### [PROBLEM]
After finding the line with "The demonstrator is" in the entries below, retype exactly each line from there through the line with "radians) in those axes", including that final line.

### [TASK DATA]

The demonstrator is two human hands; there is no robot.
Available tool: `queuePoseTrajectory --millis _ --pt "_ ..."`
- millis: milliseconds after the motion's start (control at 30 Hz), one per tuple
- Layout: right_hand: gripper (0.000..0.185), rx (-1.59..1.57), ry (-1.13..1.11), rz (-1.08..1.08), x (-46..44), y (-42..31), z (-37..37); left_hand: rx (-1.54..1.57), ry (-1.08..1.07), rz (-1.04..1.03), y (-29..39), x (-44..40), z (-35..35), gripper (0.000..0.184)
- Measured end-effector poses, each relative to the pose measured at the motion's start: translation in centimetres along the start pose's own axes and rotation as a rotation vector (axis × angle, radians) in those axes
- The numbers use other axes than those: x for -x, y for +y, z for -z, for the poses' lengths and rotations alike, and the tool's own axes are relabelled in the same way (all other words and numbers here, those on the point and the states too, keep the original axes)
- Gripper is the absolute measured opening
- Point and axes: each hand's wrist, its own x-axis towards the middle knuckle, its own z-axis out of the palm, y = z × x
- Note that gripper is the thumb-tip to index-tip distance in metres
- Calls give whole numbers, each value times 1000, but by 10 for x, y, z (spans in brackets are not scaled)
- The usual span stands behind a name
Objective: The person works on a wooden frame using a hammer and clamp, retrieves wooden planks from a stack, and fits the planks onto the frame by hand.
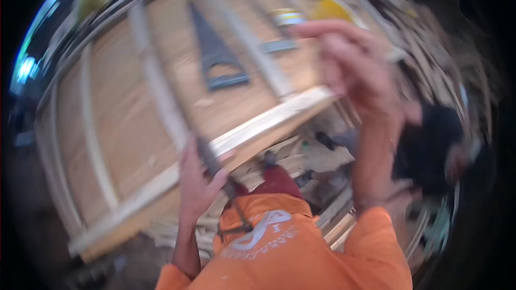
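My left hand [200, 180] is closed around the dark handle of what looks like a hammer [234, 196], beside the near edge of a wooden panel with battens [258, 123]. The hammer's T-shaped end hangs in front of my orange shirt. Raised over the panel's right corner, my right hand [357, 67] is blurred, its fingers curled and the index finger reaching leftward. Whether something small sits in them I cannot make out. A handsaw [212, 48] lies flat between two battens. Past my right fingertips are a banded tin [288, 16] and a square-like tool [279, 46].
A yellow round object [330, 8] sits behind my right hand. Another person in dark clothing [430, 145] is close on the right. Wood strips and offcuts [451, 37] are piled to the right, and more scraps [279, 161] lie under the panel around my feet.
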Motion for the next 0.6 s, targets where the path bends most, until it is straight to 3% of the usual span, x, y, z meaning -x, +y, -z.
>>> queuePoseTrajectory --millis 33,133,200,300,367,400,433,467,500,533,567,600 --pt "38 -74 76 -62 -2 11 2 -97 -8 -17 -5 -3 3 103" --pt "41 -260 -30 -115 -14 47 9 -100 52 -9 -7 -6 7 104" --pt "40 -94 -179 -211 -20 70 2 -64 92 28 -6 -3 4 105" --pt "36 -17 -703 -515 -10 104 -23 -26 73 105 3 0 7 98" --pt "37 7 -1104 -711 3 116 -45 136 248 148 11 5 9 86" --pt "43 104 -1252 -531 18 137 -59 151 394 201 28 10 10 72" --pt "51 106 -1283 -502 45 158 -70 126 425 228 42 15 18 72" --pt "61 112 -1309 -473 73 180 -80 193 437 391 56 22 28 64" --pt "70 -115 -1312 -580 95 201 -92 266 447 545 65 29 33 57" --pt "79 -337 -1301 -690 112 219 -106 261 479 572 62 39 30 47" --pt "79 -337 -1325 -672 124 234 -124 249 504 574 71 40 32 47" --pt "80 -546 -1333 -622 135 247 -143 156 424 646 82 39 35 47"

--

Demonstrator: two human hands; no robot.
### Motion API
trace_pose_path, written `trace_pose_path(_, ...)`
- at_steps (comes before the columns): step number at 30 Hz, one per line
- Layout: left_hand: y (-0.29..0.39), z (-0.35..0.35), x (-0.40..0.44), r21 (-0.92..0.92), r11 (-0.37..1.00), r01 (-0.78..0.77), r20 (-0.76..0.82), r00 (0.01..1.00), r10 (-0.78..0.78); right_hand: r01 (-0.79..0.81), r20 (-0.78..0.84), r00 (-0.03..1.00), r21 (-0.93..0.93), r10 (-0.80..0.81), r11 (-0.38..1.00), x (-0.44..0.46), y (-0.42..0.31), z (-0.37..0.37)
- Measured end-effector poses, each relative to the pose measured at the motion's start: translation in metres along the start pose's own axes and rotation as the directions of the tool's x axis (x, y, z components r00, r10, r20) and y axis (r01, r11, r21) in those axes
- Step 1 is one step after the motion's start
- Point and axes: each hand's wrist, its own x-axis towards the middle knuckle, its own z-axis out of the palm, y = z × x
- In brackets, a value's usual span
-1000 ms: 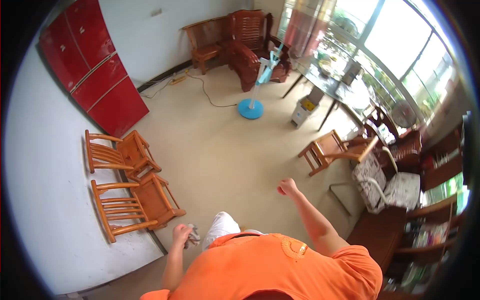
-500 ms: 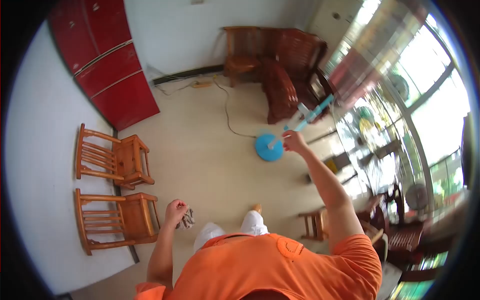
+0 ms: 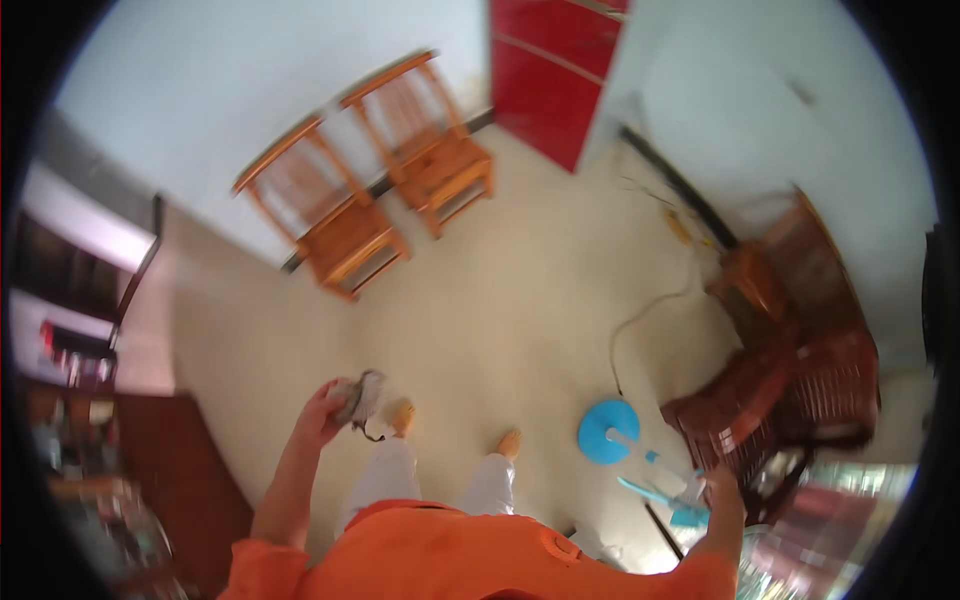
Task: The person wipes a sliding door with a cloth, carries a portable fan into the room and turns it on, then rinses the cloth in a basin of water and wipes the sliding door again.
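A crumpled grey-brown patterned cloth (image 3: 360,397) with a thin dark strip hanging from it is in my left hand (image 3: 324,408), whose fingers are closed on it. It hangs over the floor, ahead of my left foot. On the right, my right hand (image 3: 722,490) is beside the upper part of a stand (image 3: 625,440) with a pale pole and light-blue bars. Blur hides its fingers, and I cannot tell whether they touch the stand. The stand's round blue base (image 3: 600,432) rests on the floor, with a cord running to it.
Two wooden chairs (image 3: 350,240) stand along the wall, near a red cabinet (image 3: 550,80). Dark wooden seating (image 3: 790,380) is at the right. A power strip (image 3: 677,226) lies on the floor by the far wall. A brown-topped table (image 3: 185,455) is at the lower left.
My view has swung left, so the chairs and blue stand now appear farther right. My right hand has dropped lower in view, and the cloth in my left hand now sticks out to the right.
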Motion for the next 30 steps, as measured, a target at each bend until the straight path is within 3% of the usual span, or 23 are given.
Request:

### [RESPONSE TO THIS TASK]
The demonstrator is two human hands; there is no robot.
Available tool: `queuePoseTrajectory --millis _ --pt "_ ..."`
- millis: milliseconds after the motion's start (control at 30 Hz), one per tuple
- Layout: right_hand: gripper (0.000..0.185), rx (-1.59..1.57), ry (-1.13..1.11), rz (-1.08..1.08), x (-46..44), y (-42..31), z (-37..37); left_hand: rx (-1.54..1.57), ry (-1.08..1.07), rz (-1.04..1.03), y (-29..39), x (-44..40), z (-35..35), gripper (0.000..0.184)
- Measured end-effector poses, each relative to the pose measured at the motion's start: translation in centimetres along the start pose's own axes and rotation as a rotation vector (axis × angle, radians) in those axes

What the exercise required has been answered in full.